Press Still Promotes or Is Uninterested In Acknowledging Pranked, Bogus Brexit Referendum Petition

June 28th, 2016 4:27 PM

It is now two days since it became obvious that the claim that "millions of Britons" have signed a House of Commons petition advocating a do-over Brexit vote is bogus.

The petition's buildup to millions of "signatures" was predominantly caused by bot-generating pranksters, and the entire effort proves absolutely nothing about UK citizens' alleged "regrets" over voting to leave the European Union last Thursday. But the press, either reluctant to admit they've been had or to discard a convenient, agenda-driven meme (or both), is allowing its past erroneous reporting on the petition to stand, while refusing to acknowledge more than a sliver of the fraudulent enterprise.

Heat Street demonstrated Sunday morning that anyone with a valid email address who enters a valid British postal code can add their name to the petition:


After entering those items and checking a box affirming that you are a UK citizen, the site sends the user a confirming email. Clicking on the link in that confirming email adds your name to the list.

I was able to add my name Tuesday morning as signer number 3,964,180. Oh boy.

The ease of the process and the utter lack of verification explains how spammers and bot-creating pranksters have been able to add a huge volume of "names" to the petition in such a short period of time.

It has been estimated that perhaps 20 percent of the signatures on the petition are from real UK citizens. If so, maybe 800,000 names are valid. Even then, so what? Who can say how many of that number are sore-loser Remain voters venting their spleens as oppposed to Leave supporters genuinely regretting their vote? Of course, no one can.

This is just another branch of the same nonsense being generated in media reports about the pickup in EU- and Brexit-related Google searches. The assumption, utterly without basis, is that these searches are predominantly ignorant Leave supporters who didn't understand what might happen if their side won. What rubbish.
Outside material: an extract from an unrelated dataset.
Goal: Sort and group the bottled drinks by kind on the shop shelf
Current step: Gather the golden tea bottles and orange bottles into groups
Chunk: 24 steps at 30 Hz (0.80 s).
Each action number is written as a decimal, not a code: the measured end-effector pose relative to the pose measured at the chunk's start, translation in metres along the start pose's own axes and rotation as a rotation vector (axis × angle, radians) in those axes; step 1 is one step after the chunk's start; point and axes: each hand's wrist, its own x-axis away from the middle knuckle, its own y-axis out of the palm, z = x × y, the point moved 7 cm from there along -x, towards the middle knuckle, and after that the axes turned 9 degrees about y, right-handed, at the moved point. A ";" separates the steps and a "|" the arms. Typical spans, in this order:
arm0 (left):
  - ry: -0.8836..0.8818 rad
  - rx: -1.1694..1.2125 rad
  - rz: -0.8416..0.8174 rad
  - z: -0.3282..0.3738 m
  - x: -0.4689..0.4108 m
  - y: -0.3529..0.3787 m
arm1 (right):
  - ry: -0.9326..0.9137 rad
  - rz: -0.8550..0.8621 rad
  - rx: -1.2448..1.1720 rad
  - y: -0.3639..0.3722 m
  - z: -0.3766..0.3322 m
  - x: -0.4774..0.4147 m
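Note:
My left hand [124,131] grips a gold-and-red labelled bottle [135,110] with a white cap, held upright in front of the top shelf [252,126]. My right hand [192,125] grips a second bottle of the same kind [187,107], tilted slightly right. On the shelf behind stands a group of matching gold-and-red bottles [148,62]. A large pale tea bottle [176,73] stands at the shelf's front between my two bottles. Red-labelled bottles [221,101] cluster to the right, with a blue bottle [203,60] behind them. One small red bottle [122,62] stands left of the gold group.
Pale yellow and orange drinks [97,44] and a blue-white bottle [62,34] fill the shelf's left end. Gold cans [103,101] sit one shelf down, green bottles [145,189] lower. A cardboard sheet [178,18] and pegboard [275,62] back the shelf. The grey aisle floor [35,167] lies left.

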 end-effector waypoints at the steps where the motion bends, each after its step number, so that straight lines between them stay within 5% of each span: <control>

It's just as likely that many complacent Remain supporters who assumed that their side would win know as little about the EU as some Leave supporters, and are trying to figure out the consequences now that their side has lost.
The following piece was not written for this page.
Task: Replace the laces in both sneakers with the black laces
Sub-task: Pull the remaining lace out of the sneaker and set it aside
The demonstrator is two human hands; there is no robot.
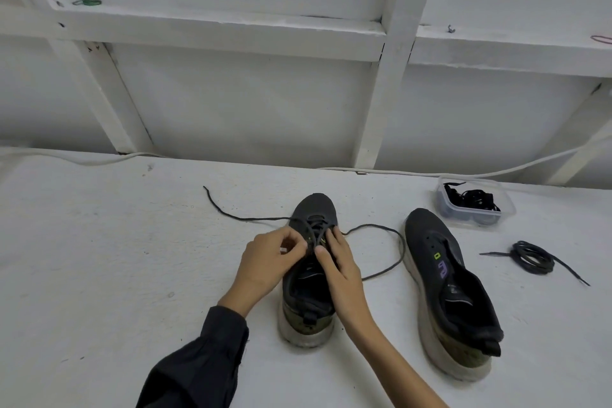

Monday afternoon, Alatheia Nielsen and Sam Dorman at NewsBusters observed that seven out of the eight June 24-26 U.S. broadcast evening news shows "touted UK voter 'second thoughts,' and repeatedly brought up a manipulated petition for another referendum." In a separate NewsBusters post, Scott Whitlock noted that the wailing and gnashing of teeth, including mentions of the petition, continued unabated Monday morning.

The arguably worst example came from Mellody Hobson at CBS News, who treated the petition — a day after it was shown to be meaningless — as some kind of seismic event:


NORAH O'DONNELL: There's already a petition by some 3 million signatures calling for a second vote on Brexit. What do you think will happen?

MELLODY HOBSON: Well this is a big one, because there are over 3 million signatures in just two days. No one expected that, the sense of regret. You only need 100,000 signatures for this issue to be debated in Parliament, likely will be debated.

They're asking Parliament not to sign in effect Article 50, which says, "We want a divorce." Now this is dicey, because you're asking a democratically elected government to go against the will of the people. That's a political hot potato that not a lot of people are going to want to touch.

Hobson, aka Mrs. George Lucas, runs an "investment firm that manages over $10 billion in assets." One would hope that the people in the trenches who work for her are less gullible than she is in evaluating investment opportunities.

CBS failed to mention the petition's text, which is a demand that the British government "implement a rule that if the remain or leave vote is less than 60% based a turnout less than 75% there should be another referendum." Translation: "Now that we've lost, we want to change the rules to make it impossible for Leave to win." How so? Under these rules, Remain supporters could "win" merely by telling their people to stay home, guaranteeing a sub-75 percent turnout.

It's almost impossible to overstate how much of a complete top-to-bottom joke it is that the press has taken the do-over petition seriously. The truth's exposure hasn't moved the Associated Press to make any corrections or to otherwise alter its two weekend mentions of the petition — one in a "The Latest" report on Brexit vote developments and another in a separate dedicated dispatch — both of which falsely describe its bogus volume of names as "a measure of the extraordinary divisiveness of Thursday's vote."

Despite its status as having been updated yesterday, the Huffington Joke — er, Huffington Poststill has a story headlined "More Than 3.5 Million Britons Are Demanding A Second EU Referendum." This report, like many others following the lead of the BBC, only acknowledges that "some 77,000 signatures were removed over the weekend" without alluding to the comprehensive Heat Street-proven gaming of the process by pranksters and bot-generators.

It's quite clear that the "another referendum" petition was originally such welcome news to the Remain-supporting establishment press that they didn't see the need to try to verify its authenticity.

It's also quite clear, now that they've been successfully scammed, that the press hss little to no interest in correcting the record, not only because it wants to avoid embarrassment, but also because it has had a degree of success in planting the false "they really regret it" meme in the public's mind.

Finally, it's quite clear that the press's sense of responsibility has virtually disappeared.